** Your instructions **
The data is to be set down once more, exactly as it reads.

** Collected data **
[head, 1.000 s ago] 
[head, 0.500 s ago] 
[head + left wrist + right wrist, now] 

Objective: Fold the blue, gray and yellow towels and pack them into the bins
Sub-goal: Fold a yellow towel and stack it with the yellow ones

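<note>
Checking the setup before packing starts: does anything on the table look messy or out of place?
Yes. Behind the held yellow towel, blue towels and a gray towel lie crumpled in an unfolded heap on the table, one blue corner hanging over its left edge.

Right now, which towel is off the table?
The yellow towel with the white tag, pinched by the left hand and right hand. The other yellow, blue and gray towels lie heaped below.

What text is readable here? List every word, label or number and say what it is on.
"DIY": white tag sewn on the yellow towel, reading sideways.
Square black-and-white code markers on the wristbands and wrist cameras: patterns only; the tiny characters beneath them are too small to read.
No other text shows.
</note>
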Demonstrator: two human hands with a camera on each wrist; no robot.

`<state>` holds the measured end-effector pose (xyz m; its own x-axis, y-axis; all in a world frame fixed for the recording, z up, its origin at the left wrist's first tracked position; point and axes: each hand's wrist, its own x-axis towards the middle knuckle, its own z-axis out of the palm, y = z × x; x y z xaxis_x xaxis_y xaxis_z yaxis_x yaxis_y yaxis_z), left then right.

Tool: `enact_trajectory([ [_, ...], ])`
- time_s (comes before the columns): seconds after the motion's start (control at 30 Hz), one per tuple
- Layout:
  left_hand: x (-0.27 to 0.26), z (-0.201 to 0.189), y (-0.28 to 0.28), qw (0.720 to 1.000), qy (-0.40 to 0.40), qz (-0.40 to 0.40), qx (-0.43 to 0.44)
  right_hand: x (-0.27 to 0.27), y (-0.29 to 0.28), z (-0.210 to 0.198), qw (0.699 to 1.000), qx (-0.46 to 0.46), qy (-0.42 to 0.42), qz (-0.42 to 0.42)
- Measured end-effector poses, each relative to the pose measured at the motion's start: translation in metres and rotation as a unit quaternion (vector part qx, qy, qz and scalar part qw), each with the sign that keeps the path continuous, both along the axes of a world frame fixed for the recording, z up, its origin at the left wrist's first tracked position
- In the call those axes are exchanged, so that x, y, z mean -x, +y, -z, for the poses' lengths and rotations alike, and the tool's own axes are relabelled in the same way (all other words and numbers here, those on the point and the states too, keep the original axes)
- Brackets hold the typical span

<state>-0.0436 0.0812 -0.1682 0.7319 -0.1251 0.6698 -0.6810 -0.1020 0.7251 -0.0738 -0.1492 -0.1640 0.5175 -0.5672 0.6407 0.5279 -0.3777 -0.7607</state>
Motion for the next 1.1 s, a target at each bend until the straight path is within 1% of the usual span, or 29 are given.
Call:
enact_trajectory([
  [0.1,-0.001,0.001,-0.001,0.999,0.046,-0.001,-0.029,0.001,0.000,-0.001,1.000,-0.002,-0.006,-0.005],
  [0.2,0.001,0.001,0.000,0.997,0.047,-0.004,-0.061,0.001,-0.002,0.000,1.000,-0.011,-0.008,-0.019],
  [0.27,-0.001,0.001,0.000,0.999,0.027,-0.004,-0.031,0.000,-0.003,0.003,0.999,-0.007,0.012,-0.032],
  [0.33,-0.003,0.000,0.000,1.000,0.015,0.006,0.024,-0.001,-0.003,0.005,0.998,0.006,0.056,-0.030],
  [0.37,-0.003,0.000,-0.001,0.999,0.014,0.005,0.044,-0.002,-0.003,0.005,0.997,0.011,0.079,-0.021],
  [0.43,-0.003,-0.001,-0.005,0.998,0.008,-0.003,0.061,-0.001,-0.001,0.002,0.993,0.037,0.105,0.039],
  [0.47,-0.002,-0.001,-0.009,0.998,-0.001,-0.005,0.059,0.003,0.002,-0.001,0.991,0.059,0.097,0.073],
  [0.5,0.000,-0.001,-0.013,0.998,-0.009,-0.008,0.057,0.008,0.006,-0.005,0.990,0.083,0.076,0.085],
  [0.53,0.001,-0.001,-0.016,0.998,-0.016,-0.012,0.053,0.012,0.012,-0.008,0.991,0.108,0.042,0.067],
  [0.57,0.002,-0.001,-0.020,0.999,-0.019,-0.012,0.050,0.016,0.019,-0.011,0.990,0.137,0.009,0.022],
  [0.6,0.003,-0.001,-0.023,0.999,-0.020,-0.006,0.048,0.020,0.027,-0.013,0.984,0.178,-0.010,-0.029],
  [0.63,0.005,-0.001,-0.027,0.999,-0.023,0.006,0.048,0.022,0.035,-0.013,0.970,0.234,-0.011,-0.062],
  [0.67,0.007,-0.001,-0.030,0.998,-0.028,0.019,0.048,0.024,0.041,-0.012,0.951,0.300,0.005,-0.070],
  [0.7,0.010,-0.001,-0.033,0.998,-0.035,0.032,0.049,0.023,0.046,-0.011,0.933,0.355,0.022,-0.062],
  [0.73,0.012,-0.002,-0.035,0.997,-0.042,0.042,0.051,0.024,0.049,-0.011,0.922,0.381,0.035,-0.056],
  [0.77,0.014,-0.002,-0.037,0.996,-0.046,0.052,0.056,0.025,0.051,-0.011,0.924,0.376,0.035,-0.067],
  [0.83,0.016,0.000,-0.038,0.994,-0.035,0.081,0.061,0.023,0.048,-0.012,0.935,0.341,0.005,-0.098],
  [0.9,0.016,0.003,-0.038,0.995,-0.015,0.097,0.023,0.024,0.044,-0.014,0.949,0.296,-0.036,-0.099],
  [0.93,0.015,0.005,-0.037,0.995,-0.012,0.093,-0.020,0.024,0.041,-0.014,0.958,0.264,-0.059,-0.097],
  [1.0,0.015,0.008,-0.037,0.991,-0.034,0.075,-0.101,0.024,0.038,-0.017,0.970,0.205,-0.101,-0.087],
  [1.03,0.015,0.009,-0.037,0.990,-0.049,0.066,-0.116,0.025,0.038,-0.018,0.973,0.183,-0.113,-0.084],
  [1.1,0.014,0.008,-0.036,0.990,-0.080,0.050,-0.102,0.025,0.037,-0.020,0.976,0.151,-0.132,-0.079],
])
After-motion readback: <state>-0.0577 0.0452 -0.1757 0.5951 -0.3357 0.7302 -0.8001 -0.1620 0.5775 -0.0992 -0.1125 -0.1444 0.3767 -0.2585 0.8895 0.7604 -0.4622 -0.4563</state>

** Output **
[head, 1.000 s ago] 
[head, 0.500 s ago] 
[head + left wrist + right wrist, now] 

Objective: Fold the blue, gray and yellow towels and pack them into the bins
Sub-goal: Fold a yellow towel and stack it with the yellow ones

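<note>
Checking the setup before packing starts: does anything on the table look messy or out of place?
Yes. Behind the held yellow towel, blue towels and a gray towel lie crumpled in an unfolded heap on the table, one blue corner hanging over its left edge.

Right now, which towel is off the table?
The yellow towel with the white tag, pinched by the left hand and right hand. The other yellow, blue and gray towels lie heaped below.

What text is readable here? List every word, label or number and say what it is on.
"DIY": white tag sewn on the yellow towel, reading sideways.
Square black-and-white code markers on the wristbands and wrist cameras: patterns only; the tiny characters beneath them are too small to read.
No other text shows.
</note>
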Demonstrator: two human hands with a camera on each wrist; no robot.

`<state>` holds the measured end-effector pose (xyz m; its own x-axis, y-axis; all in a world frame fixed for the recording, z up, its origin at the left wrist's first tracked position; point and axes: each hand's wrist, its own x-axis towards the middle knuckle, its own z-axis out of the palm, y = z × x; x y z xaxis_x xaxis_y xaxis_z yaxis_x yaxis_y yaxis_z), left then right.

Tool: `enact_trajectory([ [_, ...], ])`
- time_s (comes before the columns): seconds after the motion's start (control at 30 Hz), one per tuple
- Layout:
  left_hand: x (-0.27 to 0.26), z (-0.201 to 0.189), y (-0.28 to 0.28), qw (0.720 to 1.000), qy (-0.40 to 0.40), qz (-0.40 to 0.40), qx (-0.43 to 0.44)
  right_hand: x (-0.27 to 0.27), y (-0.29 to 0.28), z (-0.210 to 0.198), qw (0.699 to 1.000), qx (-0.46 to 0.46), qy (-0.42 to 0.42), qz (-0.42 to 0.42)
- Measured end-effector poses, each relative to the pose measured at the motion's start: translation in metres and rotation as a unit quaternion (vector part qx, qy, qz and scalar part qw), each with the sign that keeps the path continuous, both along the axes of a world frame fixed for the recording, z up, its origin at the left wrist's first tracked position
- In the call those axes are exchanged, so that x, y, z mean -x, +y, -z, for the poses' lengths and rotations alike, and the tool's own axes are relabelled in the same way (all other words and numbers here, those on the point and the states too, keep the original axes)
- Brackets hold the typical span

<state>-0.0436 0.0812 -0.1682 0.7319 -0.1251 0.6698 -0.6810 -0.1020 0.7251 -0.0738 -0.1492 -0.1640 0.5175 -0.5672 0.6407 0.5279 -0.3777 -0.7607</state>
Motion for the next 1.1 s, a target at each bend until the straight path is within 1% of the usual span, or 29 are given.
Call:
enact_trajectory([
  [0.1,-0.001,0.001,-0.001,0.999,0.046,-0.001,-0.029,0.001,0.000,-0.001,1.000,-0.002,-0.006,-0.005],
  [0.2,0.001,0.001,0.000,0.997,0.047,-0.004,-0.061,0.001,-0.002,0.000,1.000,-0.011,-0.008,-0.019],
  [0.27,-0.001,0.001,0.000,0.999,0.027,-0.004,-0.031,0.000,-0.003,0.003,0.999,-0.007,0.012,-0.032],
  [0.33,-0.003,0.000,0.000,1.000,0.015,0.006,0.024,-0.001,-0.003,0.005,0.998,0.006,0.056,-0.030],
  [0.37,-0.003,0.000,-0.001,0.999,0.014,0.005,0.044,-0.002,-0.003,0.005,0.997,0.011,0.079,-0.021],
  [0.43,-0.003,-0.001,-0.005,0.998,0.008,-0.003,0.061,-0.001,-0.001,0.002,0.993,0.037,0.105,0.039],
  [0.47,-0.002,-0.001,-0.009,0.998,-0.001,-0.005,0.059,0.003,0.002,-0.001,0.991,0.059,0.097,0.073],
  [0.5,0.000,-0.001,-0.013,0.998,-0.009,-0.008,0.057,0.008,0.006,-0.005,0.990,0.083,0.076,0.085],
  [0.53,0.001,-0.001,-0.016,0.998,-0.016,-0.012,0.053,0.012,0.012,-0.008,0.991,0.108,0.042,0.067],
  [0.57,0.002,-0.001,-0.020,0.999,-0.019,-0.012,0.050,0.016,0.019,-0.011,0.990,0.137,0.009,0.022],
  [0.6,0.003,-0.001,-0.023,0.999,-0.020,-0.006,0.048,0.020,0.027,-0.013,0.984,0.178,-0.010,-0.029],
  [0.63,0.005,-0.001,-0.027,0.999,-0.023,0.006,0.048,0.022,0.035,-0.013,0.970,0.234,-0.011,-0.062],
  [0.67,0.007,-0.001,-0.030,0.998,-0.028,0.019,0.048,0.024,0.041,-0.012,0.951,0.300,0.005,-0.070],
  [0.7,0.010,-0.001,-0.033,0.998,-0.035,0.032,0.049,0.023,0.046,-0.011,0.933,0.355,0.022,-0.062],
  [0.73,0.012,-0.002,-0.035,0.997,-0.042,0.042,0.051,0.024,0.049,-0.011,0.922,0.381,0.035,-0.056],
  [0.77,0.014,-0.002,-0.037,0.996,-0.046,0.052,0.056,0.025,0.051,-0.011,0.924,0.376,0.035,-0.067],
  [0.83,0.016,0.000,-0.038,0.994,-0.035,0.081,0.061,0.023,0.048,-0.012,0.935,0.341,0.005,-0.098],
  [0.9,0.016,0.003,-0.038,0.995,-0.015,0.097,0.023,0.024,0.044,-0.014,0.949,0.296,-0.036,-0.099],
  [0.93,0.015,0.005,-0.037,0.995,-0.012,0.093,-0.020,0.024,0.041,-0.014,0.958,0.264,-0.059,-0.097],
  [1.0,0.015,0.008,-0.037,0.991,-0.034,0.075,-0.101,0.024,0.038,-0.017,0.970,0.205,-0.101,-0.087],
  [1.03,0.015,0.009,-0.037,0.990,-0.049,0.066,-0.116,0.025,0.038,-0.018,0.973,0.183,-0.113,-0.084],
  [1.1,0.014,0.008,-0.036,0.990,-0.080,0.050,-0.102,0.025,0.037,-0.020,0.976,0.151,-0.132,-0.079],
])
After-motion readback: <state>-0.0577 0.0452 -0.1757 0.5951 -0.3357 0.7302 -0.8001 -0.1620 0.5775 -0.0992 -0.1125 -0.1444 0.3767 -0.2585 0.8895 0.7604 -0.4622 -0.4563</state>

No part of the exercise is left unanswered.